O diretor de serviços especializados a famílias e indivíduos da Sedes, Felipe Areda, destaca que, no caso da mulher vítima de violência, muitas vezes, só a denúncia contra o agressor não basta. A mulher precisa se sentir acolhida e ter uma rede de proteção para ter segurança em denunciar.
“Muitas vezes, nós pensamos que a denúncia é o primeiro passo, mas algumas mulheres não têm uma rede protetiva estruturada”, atenta. “Se ela fizer a imediatamente a denúncia, isso coloca a vida dela em risco. Então, parte do trabalho das equipes está na construção de uma rede protetiva para que essa denúncia se torne possível.”
Mayara Noronha Rocha lembra que há um cuidado nas unidades socioassistenciais para evitar o constrangimento e a exposição da mulher vítima de violência. “Aqui no DF temos outras secretarias que tratam dessa discussão, mas é importante destacar a intersetorialidade e a preocupação em tratar desse tema”, enfatiza.
Acolhimento
Na Sedes, o acolhimento temporário exclusivo da Unidade de Acolhimento para Mulheres (Unam) contempla mulheres adultas ou idosas desacompanhadas e em condições de exercer independentemente as atividades básicas da vida diária ou de dependência em grau 1, que estejam em situação de rua e/ou desabrigo por abandono, violência, migração, em trânsito no DF, ausência de residência ou sem condições de autossustento. Nesse caso, o foco não são apenas as mulheres vítimas de violência.
No total, são ofertadas 35 vagas na unidade, que, atualmente, acolhe 29 mulheres. Na Unam é ofertado atendimento psicológico e social, e a equipe socioassistencial trabalha para ajudar as vítimas a encontrar uma rede de apoio, com família e amigos próximos.
Data internacional
Instituído como 25 de novembro, o Dia Internacional pela Eliminação da Violência contra as Mulheres foi criado em homenagem às irmãs Mirabal (Pátria, Minerva e Maria Teresa), dominicanas conhecidas como Las Mariposas, que se opuseram à ditadura de Rafael Leónidas Trujillo e foram assassinadas em 25 de novembro de 1960.

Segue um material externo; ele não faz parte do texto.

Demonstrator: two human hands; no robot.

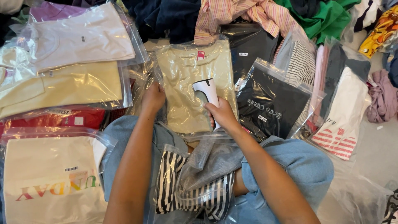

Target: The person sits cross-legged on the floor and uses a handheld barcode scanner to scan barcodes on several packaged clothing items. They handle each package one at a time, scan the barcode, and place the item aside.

No 1º Encontro Feminista Latino-Americano e Caribenho de 1981, realizado em Bogotá (Colômbia), a data do assassinato das irmãs foi proposta se transformar em marco de luta e solidariedade. Em 17 de dezembro de 1999, a Assembleia Geral das Nações Unidas reconheceu oficialmente 25 de novembro como o Dia Internacional da Eliminação da Violência contra a Mulher. No Brasil, em 1980, foi criado o Dia Nacional de Luta contra a Violência à Mulher – 10 de outubro.